TASK TO CARRY OUT: If you see a picture in the data below, omit it and copy the rest exactly.

DATA:
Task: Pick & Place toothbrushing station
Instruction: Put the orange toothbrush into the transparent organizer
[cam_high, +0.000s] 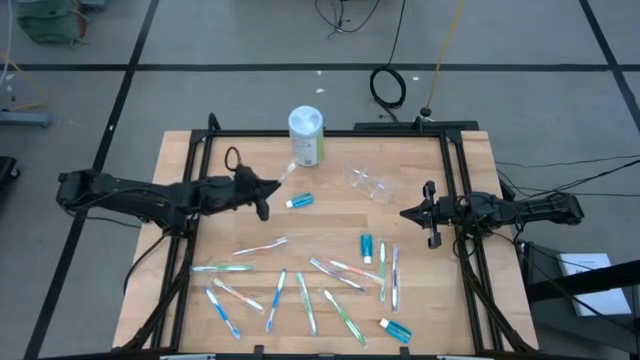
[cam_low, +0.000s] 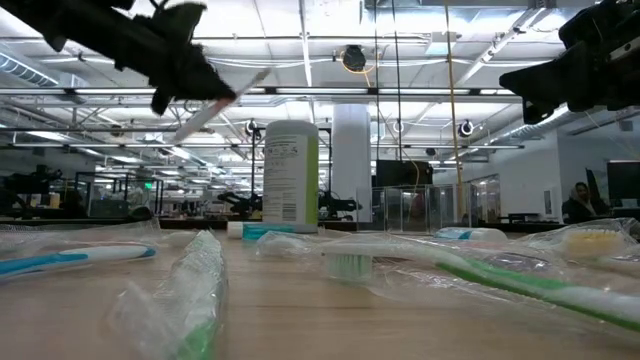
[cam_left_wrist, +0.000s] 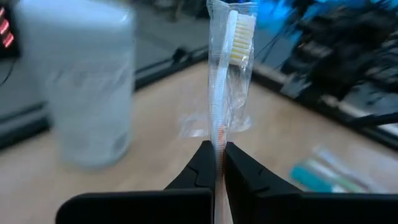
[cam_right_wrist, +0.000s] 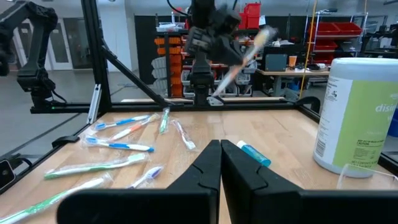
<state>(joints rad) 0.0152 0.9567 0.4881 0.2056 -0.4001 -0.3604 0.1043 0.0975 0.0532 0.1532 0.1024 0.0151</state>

ANSWER TO THE PROBLEM:
Task: Pick & Place toothbrushing station
Instruction: Put the orange toothbrush into the transparent organizer
[cam_high, +0.000s] 
[cam_low, +0.000s] 
[cam_left_wrist, +0.000s] 
[cam_right_wrist, +0.000s] 
<state>(joints rad) 0.0152 0.9567 0.4881 0.2056 -0.4001 -0.3604 0.1043 0.0975 0.0532 0.1532 0.1024 0.0151</state>

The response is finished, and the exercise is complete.